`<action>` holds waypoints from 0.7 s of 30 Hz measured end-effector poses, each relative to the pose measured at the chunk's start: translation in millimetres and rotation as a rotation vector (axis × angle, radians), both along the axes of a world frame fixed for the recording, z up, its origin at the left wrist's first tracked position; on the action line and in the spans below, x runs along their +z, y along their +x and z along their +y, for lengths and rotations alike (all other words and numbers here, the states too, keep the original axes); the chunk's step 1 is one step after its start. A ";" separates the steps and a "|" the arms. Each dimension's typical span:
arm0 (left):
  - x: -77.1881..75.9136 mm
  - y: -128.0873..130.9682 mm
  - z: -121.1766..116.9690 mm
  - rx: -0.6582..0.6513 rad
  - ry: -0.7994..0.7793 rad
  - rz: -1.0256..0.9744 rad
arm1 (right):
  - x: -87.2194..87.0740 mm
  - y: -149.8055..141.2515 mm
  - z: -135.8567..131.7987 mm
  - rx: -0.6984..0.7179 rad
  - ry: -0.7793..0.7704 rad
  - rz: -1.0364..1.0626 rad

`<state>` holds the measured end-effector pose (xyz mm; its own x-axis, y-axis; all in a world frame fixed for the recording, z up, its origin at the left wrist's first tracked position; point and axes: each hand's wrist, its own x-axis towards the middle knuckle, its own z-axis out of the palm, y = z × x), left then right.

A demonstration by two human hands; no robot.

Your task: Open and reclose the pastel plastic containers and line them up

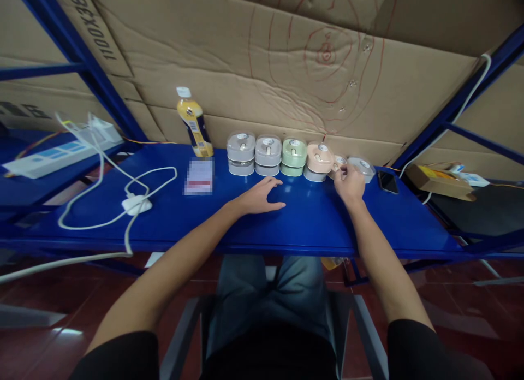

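Observation:
Along the back of the blue shelf top [286,227] stands a row of small lidded containers: two grey ones [241,152] [268,154], a green one [293,156] and a pink one [319,160]. To their right lie a small pink-lidded piece [337,164] and a grey lid [362,168]. My right hand [349,184] reaches to these last two, fingers pinched at the small pink piece. My left hand [262,197] rests flat on the shelf top in front of the grey containers, fingers spread, holding nothing.
A yellow drink bottle [194,123] stands at the back left beside a blurred card [198,176]. A white cable with adapter [136,204] loops at the left, near a power strip [61,150]. A black phone [387,182] lies at the right. Cardboard sheets [286,58] back the shelf.

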<state>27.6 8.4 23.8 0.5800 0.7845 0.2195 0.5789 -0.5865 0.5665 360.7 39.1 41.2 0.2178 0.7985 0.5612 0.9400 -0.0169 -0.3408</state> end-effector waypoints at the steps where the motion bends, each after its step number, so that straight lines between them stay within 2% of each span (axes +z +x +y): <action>1: -0.5 0.1 0.4 -0.002 0.003 -0.002 | 0.1 -3.8 0.8 0.030 0.072 -0.033; 4: -2.0 0.6 1.5 -0.005 0.007 -0.013 | 0.0 -21.4 6.8 0.073 0.174 -0.124; 11: 0.2 1.7 0.2 -0.006 -0.001 -0.047 | 1.8 -58.8 26.2 -0.038 -0.052 -0.079; 16: 0.9 0.8 -0.1 -0.007 0.002 -0.040 | 9.3 -56.5 24.7 -0.012 -0.052 0.020; 19: -0.5 0.4 -0.3 -0.005 0.005 -0.065 | 20.7 -51.1 15.9 -0.032 0.014 0.061; 21: -1.6 0.6 0.3 0.009 0.005 -0.130 | 29.6 -46.9 7.7 -0.008 -0.008 0.073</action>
<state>28.3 8.7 22.2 0.5394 0.7882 0.2964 0.5058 -0.5847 0.6343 313.8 46.8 70.8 0.2646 0.8009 0.5372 0.9124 -0.0275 -0.4083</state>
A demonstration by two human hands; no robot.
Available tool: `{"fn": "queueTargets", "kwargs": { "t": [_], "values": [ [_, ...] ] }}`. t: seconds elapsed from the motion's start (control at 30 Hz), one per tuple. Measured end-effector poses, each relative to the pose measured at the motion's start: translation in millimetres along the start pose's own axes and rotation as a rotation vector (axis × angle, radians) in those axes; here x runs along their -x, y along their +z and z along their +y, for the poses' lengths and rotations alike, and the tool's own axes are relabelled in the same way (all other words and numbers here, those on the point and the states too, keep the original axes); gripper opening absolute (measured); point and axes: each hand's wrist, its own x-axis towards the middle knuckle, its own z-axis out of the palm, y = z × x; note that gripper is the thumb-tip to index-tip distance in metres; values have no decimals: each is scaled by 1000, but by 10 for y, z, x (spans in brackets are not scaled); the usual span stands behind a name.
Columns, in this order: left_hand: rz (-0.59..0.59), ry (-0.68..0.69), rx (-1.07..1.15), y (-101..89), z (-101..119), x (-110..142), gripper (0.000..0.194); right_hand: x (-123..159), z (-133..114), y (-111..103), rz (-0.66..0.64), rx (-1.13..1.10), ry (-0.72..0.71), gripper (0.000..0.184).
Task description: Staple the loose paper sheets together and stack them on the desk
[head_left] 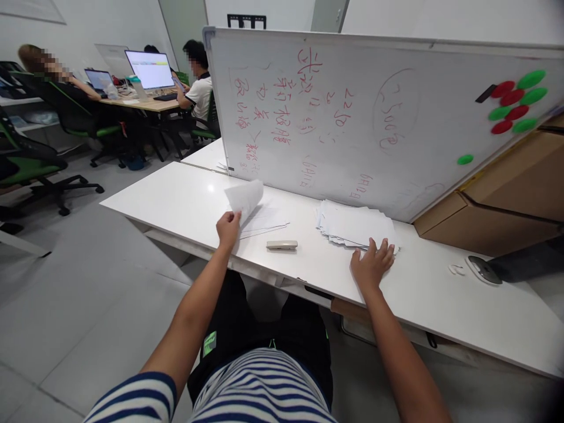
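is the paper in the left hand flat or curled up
Curled up, not flat: the paper rises and bends above the sheets on the table, its near part pinched by the left hand.

The left hand point(228, 230) pinches a curling sheet point(247, 198) by its near edge, up above loose papers point(267, 221) on the white tabletop point(176, 197)! Over on the other side, the right hand point(373, 265) spreads its fingers at the near edge of an untidy stack point(356, 223), a beige stapler point(282, 245) lying between, a scribbled whiteboard point(282, 117) behind.
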Motion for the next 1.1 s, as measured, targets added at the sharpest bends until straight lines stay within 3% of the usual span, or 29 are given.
{"fn": "queueTargets", "kwargs": {
  "t": [0.13,0.23,0.33,0.43,0.53,0.63,0.73,0.87,1.0,1.1],
  "values": [
    [94,75,213,-300,247,-10,26,-23,26,23,5,-6,-5,55],
    [98,293,135,-416,575,260,24,-63,-26,-31,34,-75,-26,49],
    [-132,653,-69,-319,871,769,20,20,-208,-273,4,-365,102,47],
    [-410,922,-235,-82,1008,1362,24,345,-445,-673,-208,-885,487,52],
    [-635,1034,-279,128,987,1829,19,813,-595,-1026,-408,-1192,792,47],
    [-809,979,-220,230,904,2047,10,1212,-581,-1173,-245,-1247,969,39],
    [-953,807,-115,249,855,2042,11,1441,-478,-1153,-143,-1336,1127,35],
    [-1148,631,68,229,874,1908,26,1537,-446,-1101,-285,-1401,1168,36],
    [-1185,428,264,235,900,1813,36,1512,-529,-1136,-539,-1509,1083,52],
    [-1275,274,324,244,926,1765,42,1485,-556,-1170,-626,-1512,1025,51]
  ]
}}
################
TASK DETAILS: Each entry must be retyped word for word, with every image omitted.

FINAL ANSWER:
`<action>` holds waypoints from 0.7 s of 30 Hz measured end-effector poses, each relative to the pose measured at the chunk's start: translation in millimetres and rotation as a rotation vector (axis × angle, radians), both along the axes of a world frame fixed for the recording, z up, its origin at the left wrist's first tracked position; on the action line and in the spans below, x runs along their +z, y along their +x and z along their +y, for lengths and rotations alike (all other words and numbers here, the states too, keep the original axes); the chunk's step 1 is one step after its start. A ";" separates the steps and a "|" the arms. Each dimension's typical span:
arm0 (left):
  - x: -77.1881..75.9136 mm
  - y: -128.0873..130.9682 mm
  - z: -121.1766..116.9690 mm
  - rx: -0.6582..0.6513 rad
  - ry: -0.7994..0.7793 rad
  - rz: -1.0256..0.9744 rad
arm1 (right):
  - x: -87.2194..87.0740 mm
  - y: -149.8055..141.2515 mm
  - z: -135.8567..131.7987 mm
  - rx: -0.6984..0.7179 rad
  - ry: -0.7793..0.7704 rad
  - rz: -1.0364..1.0626 rad

`<state>` holds the measured end-effector pose (xyz mm; its own x-axis, y-axis; all in a world frame fixed for the recording, z up, its origin at the left wrist's first tracked position; point and axes: each hand's wrist, its own x-axis towards the middle knuckle, its own z-axis out of the palm, y = z × x), left then right.

A demonstration by two human hands; no robot.

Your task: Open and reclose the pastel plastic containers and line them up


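Observation:
Along the back of the blue shelf top [286,227] stands a row of small lidded containers: two grey ones [241,152] [268,154], a green one [293,156] and a pink one [319,160]. To their right lie a small pink-lidded piece [337,164] and a grey lid [362,168]. My right hand [349,184] reaches to these last two, fingers pinched at the small pink piece. My left hand [262,197] rests flat on the shelf top in front of the grey containers, fingers spread, holding nothing.
A yellow drink bottle [194,123] stands at the back left beside a blurred card [198,176]. A white cable with adapter [136,204] loops at the left, near a power strip [61,150]. A black phone [387,182] lies at the right. Cardboard sheets [286,58] back the shelf.
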
<state>27.6 8.4 23.8 0.5800 0.7845 0.2195 0.5789 -0.5865 0.5665 360.7 39.1 41.2 0.2178 0.7985 0.5612 0.9400 -0.0169 -0.3408</state> end-effector waypoints at the steps where the motion bends, each after its step number, so that straight lines between them stay within 2% of each span (axes +z +x +y): <action>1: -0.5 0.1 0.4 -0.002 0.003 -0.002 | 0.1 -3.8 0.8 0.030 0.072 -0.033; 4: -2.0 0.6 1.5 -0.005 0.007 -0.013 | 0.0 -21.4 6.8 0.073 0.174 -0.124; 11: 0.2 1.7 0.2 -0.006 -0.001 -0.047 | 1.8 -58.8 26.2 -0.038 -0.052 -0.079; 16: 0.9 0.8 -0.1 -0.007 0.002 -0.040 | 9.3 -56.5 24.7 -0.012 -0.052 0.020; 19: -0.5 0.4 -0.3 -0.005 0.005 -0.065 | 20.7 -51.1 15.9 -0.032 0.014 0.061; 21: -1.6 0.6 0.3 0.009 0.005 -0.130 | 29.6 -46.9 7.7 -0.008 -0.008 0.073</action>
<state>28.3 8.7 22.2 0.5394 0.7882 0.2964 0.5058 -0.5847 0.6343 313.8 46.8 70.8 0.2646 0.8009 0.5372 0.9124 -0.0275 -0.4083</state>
A demonstration by two human hands; no robot.
Available tool: `{"fn": "queueTargets", "kwargs": { "t": [_], "values": [ [_, ...] ] }}`. t: seconds elapsed from the motion's start (control at 30 Hz), one per tuple. Measured end-effector poses, each relative to the pose measured at the motion's start: translation in millimetres along the start pose's own axes and rotation as a rotation vector (axis × angle, radians) in those axes; here x runs along their -x, y along their +z and z along their +y, for the poses' lengths and rotations alike, and the tool's own axes are relabelled in the same way (all other words and numbers here, those on the point and the states too, keep the original axes); gripper opening absolute (measured); point and axes: each hand's wrist, its own x-axis towards the middle knuckle, its own z-axis out of the palm, y = z × x; note that gripper is the thumb-tip to index-tip distance in metres; values have no decimals: each is scaled by 1000, but by 10 for y, z, x (spans in brackets are not scaled); the usual span stands behind a name.
Columns, in this order: left_hand: rz (-0.59..0.59), ry (-0.68..0.69), rx (-1.07..1.15), y (-101..89), z (-101..119), x (-110..142), gripper (0.000..0.194); right_hand: x (-123..159), z (-133..114), y (-111..103), rz (-0.66..0.64), rx (-1.13..1.10), ry (-0.72..0.71), gripper (0.000..0.184).
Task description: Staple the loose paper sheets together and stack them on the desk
[head_left] 
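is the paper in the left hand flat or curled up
Curled up, not flat: the paper rises and bends above the sheets on the table, its near part pinched by the left hand.

The left hand point(228, 230) pinches a curling sheet point(247, 198) by its near edge, up above loose papers point(267, 221) on the white tabletop point(176, 197)! Over on the other side, the right hand point(373, 265) spreads its fingers at the near edge of an untidy stack point(356, 223), a beige stapler point(282, 245) lying between, a scribbled whiteboard point(282, 117) behind.
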Motion for the next 1.1 s, as measured, targets added at the sharpest bends until straight lines stay within 3% of the usual span, or 29 are given.
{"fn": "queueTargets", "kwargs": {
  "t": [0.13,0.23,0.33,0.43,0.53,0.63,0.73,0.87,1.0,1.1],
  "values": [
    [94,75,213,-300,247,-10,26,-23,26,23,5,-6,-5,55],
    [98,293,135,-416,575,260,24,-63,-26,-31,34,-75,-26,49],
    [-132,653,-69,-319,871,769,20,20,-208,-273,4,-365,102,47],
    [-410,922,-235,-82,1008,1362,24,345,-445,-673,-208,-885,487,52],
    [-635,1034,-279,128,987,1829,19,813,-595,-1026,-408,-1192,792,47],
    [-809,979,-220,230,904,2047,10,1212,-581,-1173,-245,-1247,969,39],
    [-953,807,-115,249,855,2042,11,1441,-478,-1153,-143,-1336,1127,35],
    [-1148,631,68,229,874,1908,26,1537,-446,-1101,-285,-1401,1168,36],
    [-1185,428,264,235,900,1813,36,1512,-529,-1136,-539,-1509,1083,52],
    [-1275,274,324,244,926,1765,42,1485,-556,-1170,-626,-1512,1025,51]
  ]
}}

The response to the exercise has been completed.